In 1975, a beach goer accidentally witnesses the murder of Peter Volker, a German professor of epigraphy. Years later, Jack Lorski randomly purchases the video camera with the film still inside. He tracks down Karen, the daughter of the cameraman who went missing the same year, presumably in connection to the murder. The two decide to track down the killers. It turns out a group called Manus Domini, a solar cult, murdered Volker to prevent him from releasing the "cursed codex" of the Nag Hammadi. The Phoenix in turn, is murdering the members of Manus Domini, in order to fulfill the initiation ritual of Giordano Bruno, whom he claims to be the reincarnation of. After realizing he is being tracked by Karen and Jack, he kidnaps them both in order to bring attention to the murders, and reveal the existence of Manus Domini.

Upon completing the primary games, the player is given the opportunity to play a game with the Phoenix for Karen's and Jack's life. Regardless of the outcome, a member of SKL, the paper investigating Jack's disappearance, hacks the Phoenix's site and locates Jack and Karen, who are found and rescued.

==Development==
In Memoriam was developed by Lexis Numérique and directed by Eric Viennot. This group had previously created the successful Uncle Albert's Adventures game series for children, whose three entries had reached combined sales above 500,000 units. In Memoriam cost €1 million to develop, a budget that Lexis Numérique paid by itself. The game took four years to create.

==Reception==
===Sales===
In Memoriam was a commercial success. The game sold 15,000 units in its initial 15 days of release in Europe, which the French newspaper Libération described as a favorable sign. To combat software piracy in the European market, the game retailed at a price of €30, as Lexis Numérique believed that a lower price would encourage purchases rather than theft, but piracy remained a problem in Europe. Just Adventures Randy Sluganski reported that In Memoriam had reached 85,000 registered users by the time its European sales hit 35,000 units, and that certain registrants were based in countries where the game was not available for purchase. In Memoriam nevertheless became profitable and "a hit" for Lexis in Europe by mid-2004, according to Sluganski, but profits lost to piracy slowed the developer's growth. The game reached 100,000 registered players by September 2004, following its release in the United States.
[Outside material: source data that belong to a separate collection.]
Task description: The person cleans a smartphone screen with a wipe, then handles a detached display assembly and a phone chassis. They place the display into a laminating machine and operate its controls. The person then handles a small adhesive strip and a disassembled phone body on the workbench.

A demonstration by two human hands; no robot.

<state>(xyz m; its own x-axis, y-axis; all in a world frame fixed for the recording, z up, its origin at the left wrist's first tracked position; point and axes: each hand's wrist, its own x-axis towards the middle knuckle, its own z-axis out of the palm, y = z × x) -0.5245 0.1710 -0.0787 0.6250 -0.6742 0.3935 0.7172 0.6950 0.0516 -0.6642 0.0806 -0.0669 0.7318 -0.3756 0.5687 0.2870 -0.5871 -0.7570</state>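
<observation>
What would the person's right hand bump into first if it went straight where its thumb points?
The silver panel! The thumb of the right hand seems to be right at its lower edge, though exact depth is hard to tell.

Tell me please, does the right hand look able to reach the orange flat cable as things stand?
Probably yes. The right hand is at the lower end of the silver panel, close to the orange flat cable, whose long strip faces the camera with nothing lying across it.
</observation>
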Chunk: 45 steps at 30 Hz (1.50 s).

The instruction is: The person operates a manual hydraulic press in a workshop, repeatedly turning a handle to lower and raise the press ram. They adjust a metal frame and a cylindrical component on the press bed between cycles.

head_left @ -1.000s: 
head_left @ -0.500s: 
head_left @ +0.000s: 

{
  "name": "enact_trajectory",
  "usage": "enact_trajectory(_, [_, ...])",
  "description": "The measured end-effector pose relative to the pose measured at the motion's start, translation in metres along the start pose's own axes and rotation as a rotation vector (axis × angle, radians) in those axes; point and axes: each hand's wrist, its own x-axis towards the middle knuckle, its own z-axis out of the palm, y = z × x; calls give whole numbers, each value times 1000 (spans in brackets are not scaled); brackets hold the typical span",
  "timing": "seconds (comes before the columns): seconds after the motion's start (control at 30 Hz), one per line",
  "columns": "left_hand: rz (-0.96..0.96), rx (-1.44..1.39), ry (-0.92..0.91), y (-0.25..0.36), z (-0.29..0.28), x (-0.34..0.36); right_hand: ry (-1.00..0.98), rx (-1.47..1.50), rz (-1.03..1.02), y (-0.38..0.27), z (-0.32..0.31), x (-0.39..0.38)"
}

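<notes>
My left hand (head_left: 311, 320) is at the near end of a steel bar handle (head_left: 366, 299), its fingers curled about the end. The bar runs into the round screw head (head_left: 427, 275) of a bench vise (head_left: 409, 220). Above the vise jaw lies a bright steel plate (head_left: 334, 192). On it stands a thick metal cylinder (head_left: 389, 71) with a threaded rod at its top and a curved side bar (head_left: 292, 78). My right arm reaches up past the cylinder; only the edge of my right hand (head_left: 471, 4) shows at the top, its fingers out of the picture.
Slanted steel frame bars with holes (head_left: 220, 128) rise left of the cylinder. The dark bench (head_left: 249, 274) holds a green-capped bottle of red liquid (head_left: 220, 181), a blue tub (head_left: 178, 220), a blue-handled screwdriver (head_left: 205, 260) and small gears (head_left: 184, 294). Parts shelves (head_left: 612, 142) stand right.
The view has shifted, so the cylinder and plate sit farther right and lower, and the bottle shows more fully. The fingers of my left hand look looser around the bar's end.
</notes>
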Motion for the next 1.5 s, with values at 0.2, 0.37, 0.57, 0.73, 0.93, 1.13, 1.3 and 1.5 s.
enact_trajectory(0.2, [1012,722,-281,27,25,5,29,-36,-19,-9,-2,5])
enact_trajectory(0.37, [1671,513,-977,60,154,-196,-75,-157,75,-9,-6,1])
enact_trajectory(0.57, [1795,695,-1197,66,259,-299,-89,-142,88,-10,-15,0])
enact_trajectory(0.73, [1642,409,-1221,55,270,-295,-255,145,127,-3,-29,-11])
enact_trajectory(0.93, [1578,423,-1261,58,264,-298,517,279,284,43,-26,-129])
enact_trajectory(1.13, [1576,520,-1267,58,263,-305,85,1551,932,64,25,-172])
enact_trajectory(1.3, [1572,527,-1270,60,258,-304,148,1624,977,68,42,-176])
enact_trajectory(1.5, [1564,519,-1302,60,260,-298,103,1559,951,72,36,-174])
By December 2006, In Memoriams sales had reached 300,000 units worldwide. Of this number, France accounted for 30,000 units and the United States for 80,000. Viennot noted that the game's audience was 40% female, and that 50% of players were below the age of 25.

===Critical reviews===

The review aggregation website Metacritic reported its critical reception as "generally positive".

The editors of Computer Gaming World named In Memoriam their 2004 "Adventure Game of the Year". In 2011, Adventure Gamers named In Memoriam the 56th-best adventure game ever released.

Aggregate score
| Aggregator | Score |
|---|---|
| Metacritic | 76/100 (In Memoriam) 75/100 (Missing: Since January) |

Review scores
| Publication | Score |
|---|---|
| Computer Gaming World | 4/5 |
| X-Play | 3/5 |

==Legacy==
An expansion, titled The 13th Victim, was produced and released in late 2005. A sequel, In Memoriam 2, to the US under the name Evidence: The Last Ritual, was released on October 17, 2006. It was released in France under the title In Memoriam: Le Dernier Rituel.